* **Work task**
Look below for the lines from the one with "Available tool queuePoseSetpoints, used" to the one with "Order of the", and copy exactly those lines, both ends included.

* **Data extracts**
################

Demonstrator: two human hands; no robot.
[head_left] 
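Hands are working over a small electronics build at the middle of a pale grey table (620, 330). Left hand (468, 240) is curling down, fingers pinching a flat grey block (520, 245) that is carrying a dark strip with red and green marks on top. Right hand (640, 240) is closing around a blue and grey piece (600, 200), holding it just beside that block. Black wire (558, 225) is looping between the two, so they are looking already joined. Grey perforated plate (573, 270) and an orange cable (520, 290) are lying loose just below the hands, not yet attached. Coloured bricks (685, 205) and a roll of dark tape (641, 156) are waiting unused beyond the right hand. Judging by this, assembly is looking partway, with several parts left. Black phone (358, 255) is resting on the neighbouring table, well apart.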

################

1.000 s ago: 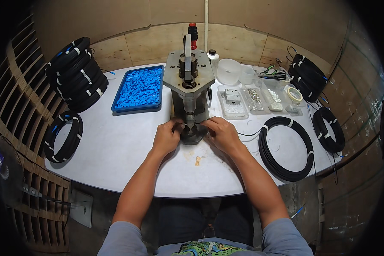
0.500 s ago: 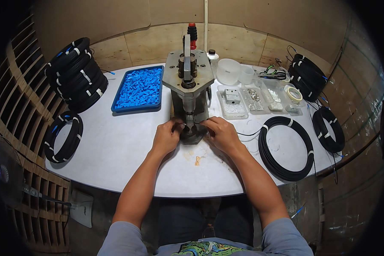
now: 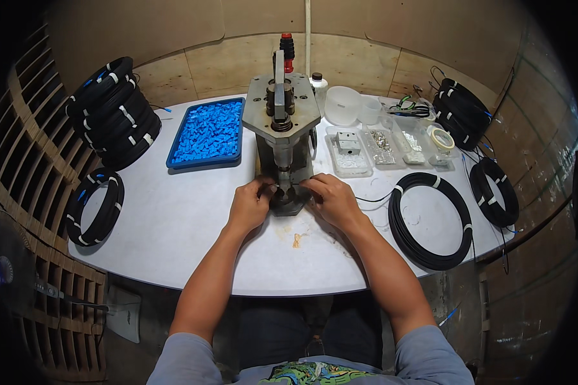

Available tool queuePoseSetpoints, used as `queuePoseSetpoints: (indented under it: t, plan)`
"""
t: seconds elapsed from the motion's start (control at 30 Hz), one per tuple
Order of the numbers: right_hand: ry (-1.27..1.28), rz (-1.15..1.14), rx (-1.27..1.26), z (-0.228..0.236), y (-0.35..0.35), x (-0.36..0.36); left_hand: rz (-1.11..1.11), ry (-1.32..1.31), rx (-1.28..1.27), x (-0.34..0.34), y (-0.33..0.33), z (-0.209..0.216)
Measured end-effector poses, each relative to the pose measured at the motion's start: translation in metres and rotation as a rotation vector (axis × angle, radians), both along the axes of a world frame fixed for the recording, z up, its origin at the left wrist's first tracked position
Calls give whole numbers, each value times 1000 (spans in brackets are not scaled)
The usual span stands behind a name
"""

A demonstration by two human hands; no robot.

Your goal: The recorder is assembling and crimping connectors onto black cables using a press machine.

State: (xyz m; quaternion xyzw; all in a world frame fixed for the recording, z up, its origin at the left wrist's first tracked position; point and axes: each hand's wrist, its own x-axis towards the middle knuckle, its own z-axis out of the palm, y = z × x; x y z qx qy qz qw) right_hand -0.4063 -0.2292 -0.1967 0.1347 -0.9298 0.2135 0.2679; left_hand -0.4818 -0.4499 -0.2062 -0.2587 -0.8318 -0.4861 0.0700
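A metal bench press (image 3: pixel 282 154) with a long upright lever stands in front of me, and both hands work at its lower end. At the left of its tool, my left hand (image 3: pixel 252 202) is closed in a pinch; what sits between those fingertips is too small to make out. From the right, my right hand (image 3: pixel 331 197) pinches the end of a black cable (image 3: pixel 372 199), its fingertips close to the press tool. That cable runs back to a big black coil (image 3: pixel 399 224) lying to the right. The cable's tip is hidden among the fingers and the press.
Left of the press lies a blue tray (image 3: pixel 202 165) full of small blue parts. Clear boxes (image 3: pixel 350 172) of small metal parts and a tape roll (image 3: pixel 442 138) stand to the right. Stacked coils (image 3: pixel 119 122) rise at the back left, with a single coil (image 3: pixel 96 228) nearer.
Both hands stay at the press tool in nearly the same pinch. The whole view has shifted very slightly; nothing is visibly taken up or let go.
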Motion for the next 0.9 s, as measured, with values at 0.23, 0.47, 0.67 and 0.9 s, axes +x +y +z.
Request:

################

* **Answer to the exercise**
Available tool queuePoseSetpoints, used as `queuePoseSetpoints: (indented under it: t, plan)`
"""
t: seconds elapsed from the motion's start (control at 30 Hz), one per tuple
Order of the numbers: right_hand: ry (-1.27..1.28), rz (-1.15..1.14), rx (-1.27..1.26), z (-0.228..0.236), y (-0.35..0.35), x (-0.36..0.36); left_hand: rz (-1.11..1.11), ry (-1.32..1.31), rx (-1.28..1.27), x (-0.34..0.34), y (-0.33..0.33), z (-0.209..0.216)

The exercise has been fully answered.